The acquiring team would have the same issue Vegas does in terms of figuring out how to value Karlsson, not only when it comes to sorting out the new contract but also in how much to send Vegas for the opportunity to try.
There’s no real deadline for Karlsson and Vegas to come to terms during the offseason, aside from the start of camp. If the contract dispute lasts beyond summer, Karlsson could miss preseason or even regular-season games. The two sides must put pen to paper by an established date—last year it was December 2—in order to be eligible for him to play here during the 2019-20 season.
Teammate Shea Theodore held out last year, missing five preseason games before agreeing to his seven-year deal as a restricted free agent. Missing regular-season games isn’t a foreign concept either; Toronto’s William Nylander missed 27 this past season before signing on deadline day. So, yes, it’s possible the contract disputes with Karlsson could last into the fall.
This was last year’s compromise, a bandage that delays the issue without solving it. The team retains Karlsson’s rights for one more year before he becomes eligible for unrestricted free agency next July. At that point, a one-year deal would be highly unlikely, since Karlsson could negotiate with other teams, one of which would likely jump at signing him long-term.

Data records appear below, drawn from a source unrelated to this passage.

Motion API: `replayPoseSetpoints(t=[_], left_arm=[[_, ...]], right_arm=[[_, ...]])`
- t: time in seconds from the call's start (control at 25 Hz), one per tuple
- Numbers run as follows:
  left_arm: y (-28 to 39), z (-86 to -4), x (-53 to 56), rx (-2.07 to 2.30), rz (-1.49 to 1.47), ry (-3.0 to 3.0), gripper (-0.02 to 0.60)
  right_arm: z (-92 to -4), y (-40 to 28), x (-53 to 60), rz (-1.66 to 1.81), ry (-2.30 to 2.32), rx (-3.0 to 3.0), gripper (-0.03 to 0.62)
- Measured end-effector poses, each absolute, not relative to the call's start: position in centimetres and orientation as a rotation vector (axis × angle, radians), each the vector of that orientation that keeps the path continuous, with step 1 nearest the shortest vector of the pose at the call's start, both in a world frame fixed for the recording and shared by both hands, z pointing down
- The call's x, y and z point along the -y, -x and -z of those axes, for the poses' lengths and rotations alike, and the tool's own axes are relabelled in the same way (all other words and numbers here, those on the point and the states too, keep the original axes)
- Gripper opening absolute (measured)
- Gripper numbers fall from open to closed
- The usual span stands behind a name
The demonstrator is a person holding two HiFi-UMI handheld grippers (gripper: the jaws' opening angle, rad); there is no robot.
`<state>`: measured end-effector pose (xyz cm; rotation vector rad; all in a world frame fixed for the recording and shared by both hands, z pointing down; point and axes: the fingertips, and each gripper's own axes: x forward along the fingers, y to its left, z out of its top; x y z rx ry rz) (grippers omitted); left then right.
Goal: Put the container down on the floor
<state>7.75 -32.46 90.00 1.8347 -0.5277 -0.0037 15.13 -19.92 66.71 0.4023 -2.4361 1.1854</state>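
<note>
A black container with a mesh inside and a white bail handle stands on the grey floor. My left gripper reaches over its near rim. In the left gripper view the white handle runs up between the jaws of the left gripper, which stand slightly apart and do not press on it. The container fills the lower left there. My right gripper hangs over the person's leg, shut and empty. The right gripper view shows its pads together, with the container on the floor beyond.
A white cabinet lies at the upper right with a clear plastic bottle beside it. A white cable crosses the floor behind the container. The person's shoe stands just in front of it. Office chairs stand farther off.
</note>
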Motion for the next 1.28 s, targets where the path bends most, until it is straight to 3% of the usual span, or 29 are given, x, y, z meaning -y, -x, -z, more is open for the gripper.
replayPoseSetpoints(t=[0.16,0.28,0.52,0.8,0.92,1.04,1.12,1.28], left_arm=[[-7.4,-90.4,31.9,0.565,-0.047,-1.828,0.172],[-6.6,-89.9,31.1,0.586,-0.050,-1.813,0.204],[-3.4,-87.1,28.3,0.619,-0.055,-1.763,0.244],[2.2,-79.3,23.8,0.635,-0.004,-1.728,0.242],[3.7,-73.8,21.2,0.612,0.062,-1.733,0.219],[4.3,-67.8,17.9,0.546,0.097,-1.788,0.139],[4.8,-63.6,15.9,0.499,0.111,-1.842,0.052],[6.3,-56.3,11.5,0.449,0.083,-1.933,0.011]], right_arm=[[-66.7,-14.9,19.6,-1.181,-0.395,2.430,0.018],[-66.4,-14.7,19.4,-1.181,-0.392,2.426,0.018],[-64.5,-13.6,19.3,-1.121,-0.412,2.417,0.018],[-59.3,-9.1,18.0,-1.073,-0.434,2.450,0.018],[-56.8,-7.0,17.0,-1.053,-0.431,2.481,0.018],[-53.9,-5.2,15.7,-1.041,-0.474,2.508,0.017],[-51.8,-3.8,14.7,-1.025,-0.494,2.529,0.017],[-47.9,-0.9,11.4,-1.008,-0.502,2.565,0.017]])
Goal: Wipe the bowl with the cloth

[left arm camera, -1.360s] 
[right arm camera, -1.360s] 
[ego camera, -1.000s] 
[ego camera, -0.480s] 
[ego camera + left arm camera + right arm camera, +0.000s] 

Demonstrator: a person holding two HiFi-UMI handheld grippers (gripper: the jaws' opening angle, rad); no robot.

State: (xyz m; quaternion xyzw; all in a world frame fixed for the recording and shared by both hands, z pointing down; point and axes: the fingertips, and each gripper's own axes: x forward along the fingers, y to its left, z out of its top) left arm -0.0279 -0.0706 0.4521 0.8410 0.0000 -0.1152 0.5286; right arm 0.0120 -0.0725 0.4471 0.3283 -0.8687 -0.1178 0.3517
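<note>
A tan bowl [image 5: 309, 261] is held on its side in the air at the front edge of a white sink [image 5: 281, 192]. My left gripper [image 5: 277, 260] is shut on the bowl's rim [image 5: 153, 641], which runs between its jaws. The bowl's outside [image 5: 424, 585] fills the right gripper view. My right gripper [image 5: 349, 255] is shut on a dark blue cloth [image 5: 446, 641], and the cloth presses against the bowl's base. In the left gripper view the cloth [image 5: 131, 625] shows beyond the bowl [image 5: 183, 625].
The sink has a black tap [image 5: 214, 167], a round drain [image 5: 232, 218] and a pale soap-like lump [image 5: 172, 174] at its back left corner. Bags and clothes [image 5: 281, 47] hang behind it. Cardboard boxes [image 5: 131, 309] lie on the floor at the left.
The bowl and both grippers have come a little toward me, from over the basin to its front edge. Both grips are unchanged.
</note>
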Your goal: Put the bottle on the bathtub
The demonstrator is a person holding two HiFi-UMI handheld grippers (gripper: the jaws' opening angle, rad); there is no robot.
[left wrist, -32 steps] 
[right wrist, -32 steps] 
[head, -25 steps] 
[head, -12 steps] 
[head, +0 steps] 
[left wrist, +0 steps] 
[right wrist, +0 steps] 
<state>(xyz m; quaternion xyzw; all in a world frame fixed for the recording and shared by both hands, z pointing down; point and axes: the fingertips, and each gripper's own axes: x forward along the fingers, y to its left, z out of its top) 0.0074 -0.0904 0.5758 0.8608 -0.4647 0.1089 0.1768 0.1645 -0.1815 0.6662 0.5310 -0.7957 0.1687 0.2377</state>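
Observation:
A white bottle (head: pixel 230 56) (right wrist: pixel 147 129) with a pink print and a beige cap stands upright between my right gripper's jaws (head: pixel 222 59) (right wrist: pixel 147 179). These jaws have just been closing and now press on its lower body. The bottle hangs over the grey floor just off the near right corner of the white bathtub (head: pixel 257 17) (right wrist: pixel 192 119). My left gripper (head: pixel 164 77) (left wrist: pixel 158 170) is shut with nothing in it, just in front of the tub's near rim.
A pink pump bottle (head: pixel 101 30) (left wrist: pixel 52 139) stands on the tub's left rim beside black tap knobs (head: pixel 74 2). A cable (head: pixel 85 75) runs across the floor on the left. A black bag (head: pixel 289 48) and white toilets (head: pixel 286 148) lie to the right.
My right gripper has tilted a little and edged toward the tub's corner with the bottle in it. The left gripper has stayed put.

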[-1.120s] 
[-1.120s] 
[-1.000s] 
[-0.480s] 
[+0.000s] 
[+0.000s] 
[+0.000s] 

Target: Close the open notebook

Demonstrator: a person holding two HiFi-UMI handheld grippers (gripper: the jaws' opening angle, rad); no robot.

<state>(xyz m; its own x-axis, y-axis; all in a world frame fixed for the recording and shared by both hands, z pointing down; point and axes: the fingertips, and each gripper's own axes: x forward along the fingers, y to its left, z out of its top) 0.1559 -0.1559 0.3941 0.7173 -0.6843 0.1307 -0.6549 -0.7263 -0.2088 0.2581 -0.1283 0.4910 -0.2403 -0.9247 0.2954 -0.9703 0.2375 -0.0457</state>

A one-year deal this offseason would be a “better than nothing” approach. On one hand, it would signal that Karlsson and the team couldn’t work out a way to keep him in Vegas for the long haul, clouding the 2019-20 season with the worry that it will be his last as a Golden Knight. On the other, it would allow Karlsson to come into camp with a contract and play the season, knowing the two sides could still hammer out an extension during the season.
This is the option both sides have said they prefer. If they decide this is the way to go, deciding on the number of years would come next.
Typically, players have fought for the security of eight years, as Mark Stone did when he received that term after Vegas acquired him in March. Expect Karlsson to want the same. He’ll be 27 in January, so this is his time to cash in big. It’s unlikely he can sign a bridge deal and make as much money on his next contract.
The Golden Knights will likely push for a shorter deal, maybe in the three-to-five-year range. It allows the team to see whether he’s more like the 43-goal scorer of their inaugural season or the 24-goal scorer of last season, and mitigate the risk of signing a player who could decline on the other side of age 30.
All told, a long-term deal remains the likeliest option. Karlsson seems happy in Las Vegas, and the Golden Knights would prefer to have him centering one of their top lines for years to come. The question is how both sides will get there, and what other path they’ll take if they don’t.